After the line containing "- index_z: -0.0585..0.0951", write nothing more; before it, reproduce every line of the material below exactly, starting with the first.

=== Given material ===
—————

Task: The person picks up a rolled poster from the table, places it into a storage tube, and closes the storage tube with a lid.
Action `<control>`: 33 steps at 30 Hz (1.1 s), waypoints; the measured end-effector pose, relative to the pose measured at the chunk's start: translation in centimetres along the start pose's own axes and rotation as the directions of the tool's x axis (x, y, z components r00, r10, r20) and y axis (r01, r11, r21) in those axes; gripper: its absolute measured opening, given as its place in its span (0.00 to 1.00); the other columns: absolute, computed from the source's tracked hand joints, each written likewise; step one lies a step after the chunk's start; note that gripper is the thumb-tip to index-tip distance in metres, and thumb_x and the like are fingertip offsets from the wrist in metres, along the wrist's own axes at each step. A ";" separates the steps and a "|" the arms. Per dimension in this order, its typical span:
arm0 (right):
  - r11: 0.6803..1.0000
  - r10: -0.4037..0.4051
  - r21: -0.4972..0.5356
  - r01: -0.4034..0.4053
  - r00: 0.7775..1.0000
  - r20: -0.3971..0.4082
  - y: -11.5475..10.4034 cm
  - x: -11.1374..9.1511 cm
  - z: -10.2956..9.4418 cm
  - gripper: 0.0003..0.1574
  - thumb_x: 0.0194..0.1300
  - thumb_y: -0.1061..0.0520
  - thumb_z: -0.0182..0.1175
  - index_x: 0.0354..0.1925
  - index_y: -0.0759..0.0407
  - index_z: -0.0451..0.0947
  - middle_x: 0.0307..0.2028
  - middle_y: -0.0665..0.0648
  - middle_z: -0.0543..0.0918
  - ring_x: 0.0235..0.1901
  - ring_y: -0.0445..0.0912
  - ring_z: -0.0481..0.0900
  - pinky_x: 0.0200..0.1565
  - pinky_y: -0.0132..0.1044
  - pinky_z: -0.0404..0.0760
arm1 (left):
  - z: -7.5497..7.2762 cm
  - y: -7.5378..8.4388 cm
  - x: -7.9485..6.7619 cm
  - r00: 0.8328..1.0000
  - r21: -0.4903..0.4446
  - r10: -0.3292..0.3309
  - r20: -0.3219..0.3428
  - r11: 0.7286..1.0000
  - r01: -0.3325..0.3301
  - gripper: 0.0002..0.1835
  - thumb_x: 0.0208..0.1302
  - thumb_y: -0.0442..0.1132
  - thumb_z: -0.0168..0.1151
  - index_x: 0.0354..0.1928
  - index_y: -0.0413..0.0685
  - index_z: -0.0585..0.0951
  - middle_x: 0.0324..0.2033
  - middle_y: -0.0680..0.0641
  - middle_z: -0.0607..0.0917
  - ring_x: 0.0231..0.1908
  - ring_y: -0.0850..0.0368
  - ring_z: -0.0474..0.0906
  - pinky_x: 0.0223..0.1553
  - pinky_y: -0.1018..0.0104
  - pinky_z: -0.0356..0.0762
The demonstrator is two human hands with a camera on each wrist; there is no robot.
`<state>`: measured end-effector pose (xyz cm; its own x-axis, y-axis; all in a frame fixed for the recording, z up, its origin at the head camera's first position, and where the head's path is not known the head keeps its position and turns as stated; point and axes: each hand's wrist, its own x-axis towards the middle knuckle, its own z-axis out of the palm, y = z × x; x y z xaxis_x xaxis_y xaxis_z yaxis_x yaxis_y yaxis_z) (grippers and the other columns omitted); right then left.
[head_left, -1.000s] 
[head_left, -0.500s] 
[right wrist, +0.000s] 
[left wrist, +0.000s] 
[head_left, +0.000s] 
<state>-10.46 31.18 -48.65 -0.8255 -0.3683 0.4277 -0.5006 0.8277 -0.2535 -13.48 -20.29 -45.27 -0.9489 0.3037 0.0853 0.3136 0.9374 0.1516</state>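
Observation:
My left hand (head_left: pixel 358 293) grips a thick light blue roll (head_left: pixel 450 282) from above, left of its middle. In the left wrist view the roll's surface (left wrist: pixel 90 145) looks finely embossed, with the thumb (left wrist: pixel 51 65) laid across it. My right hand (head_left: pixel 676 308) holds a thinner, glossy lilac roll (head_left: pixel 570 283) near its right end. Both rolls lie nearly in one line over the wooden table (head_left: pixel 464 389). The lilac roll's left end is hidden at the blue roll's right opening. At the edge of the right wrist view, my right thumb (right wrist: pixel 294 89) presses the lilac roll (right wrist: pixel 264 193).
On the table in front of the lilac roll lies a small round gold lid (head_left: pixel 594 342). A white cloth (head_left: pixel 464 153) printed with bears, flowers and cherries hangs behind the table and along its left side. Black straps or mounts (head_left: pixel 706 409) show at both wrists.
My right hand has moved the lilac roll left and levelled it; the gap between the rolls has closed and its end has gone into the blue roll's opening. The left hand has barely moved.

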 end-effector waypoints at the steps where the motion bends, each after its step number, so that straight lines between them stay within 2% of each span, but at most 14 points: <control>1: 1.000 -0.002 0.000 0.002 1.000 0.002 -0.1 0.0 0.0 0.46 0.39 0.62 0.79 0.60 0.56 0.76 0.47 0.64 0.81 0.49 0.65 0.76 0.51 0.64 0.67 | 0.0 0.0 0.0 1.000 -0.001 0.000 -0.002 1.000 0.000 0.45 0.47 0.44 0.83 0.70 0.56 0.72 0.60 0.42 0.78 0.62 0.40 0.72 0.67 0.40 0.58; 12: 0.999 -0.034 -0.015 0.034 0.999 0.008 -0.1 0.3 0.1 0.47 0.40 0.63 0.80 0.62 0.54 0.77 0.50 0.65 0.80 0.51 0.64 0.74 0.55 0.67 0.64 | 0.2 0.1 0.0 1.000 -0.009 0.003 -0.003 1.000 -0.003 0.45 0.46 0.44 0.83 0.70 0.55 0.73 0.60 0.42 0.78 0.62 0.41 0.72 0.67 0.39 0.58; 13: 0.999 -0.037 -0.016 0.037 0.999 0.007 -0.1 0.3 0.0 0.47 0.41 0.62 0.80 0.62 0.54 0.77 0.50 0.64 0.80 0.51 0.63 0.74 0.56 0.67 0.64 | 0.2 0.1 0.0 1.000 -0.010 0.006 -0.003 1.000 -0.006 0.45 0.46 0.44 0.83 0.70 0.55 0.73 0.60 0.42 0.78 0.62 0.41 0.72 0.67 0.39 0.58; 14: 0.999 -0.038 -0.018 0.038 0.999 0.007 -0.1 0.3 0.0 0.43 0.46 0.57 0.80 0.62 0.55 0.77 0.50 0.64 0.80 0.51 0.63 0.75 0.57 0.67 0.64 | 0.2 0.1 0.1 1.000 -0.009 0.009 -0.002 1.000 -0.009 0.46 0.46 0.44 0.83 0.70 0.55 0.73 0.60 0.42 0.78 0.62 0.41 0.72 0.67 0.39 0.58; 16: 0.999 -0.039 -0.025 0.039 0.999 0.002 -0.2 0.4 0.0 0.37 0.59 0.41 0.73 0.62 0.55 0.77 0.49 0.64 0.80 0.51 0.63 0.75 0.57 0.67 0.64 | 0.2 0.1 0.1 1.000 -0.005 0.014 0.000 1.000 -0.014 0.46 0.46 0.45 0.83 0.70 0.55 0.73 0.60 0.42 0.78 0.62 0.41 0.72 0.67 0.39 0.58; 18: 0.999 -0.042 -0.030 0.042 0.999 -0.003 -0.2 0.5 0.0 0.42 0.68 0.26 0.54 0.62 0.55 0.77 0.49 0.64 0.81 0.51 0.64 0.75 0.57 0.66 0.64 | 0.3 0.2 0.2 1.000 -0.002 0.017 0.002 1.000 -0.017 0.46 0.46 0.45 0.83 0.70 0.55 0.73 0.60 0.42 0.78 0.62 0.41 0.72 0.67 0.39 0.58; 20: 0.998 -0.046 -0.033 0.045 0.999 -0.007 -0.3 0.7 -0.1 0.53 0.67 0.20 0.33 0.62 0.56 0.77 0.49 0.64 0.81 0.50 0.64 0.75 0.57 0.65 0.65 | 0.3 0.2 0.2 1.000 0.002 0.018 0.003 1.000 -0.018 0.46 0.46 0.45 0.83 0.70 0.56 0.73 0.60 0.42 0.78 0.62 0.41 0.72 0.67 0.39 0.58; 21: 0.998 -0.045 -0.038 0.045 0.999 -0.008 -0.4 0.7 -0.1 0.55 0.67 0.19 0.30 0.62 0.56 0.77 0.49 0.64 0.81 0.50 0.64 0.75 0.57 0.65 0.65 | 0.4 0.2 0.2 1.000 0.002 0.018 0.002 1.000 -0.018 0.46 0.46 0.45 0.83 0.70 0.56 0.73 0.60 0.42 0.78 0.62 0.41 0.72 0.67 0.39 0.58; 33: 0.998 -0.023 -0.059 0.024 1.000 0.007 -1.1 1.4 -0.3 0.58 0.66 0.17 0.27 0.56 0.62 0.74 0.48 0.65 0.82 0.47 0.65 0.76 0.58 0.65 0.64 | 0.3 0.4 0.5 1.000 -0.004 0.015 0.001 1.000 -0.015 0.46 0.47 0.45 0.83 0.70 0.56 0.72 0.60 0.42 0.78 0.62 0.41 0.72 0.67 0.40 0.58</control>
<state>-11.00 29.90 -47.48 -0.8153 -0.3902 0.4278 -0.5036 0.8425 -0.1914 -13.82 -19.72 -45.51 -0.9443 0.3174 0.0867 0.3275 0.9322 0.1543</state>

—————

=== Expected output ===
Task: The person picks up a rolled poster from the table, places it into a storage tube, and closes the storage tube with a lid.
Action `<control>`: 33 steps at 30 Hz (1.1 s), waypoints; the measured end-effector pose, relative to the pose measured at the chunk's start: translation in centimetres along the start pose's own axes and rotation as the directions of the tool's x axis (x, y, z components r00, r10, r20) and y axis (r01, r11, r21) in those axes; gripper: its absolute measured opening, given as its place in its span (0.00 to 1.00); the other columns: absolute, computed from the source's tracked hand joints, each written likewise; step one lies a step after the chunk's start; note that gripper is the thumb-tip to index-tip distance in metres, and thumb_x and the like are fingertip offsets from the wrist in metres, along the wrist's own axes at each step. A ";" separates the steps and a "|" the arms. Per dimension in this order, its typical span:
arm0 (right):
  - r11: 0.6803..1.0000
  - r10: -0.4037..0.4051
  - r21: -0.4972..0.5356
  - r01: -0.4034..0.4053
  - r00: 0.7775..1.0000
  - r20: -0.3971..0.4082
  - y: -11.5475..10.4034 cm
  - x: -11.1374..9.1511 cm
  - z: -10.2956..9.4418 cm
  - gripper: 0.0003..0.1574
  - thumb_x: 0.0194..0.1300
  - thumb_y: -0.1061..0.0520
  - thumb_z: -0.0182..0.1175
  - index_x: 0.0354..0.1925
  - index_y: -0.0759..0.0407
  - index_z: -0.0451..0.0947
  - middle_x: 0.0307..0.2028
  - middle_y: -0.0665..0.0648
  - middle_z: -0.0543..0.0918
  - ring_x: 0.0235..0.1901
  - ring_y: -0.0445..0.0912
  - ring_z: -0.0481..0.0900
  - pinky_x: 0.0200..0.1565
  - pinky_y: -0.0132..0.1044
  - pinky_z: -0.0404..0.0760
arm1 (left):
  - z: -7.5497..7.2762 cm
  - y: -7.5378..8.4388 cm
  - x: -7.9485..6.7619 cm
  - r00: 0.8328..1.0000
  - r21: -0.4903..0.4446
  - r10: -0.3292..0.3309
  - r20: -0.3219..0.3428
  - r11: 0.7286..1.0000
  - r01: -0.3325..0.3301
  - gripper: 0.0002..0.1835
  - thumb_x: 0.0208..0.1302
  - thumb_y: -0.0442..0.1132
  - thumb_z: -0.0168..0.1151
  - index_x: 0.0354..0.1928
  - index_y: -0.0413..0.0685
  - index_z: -0.0585..0.0951

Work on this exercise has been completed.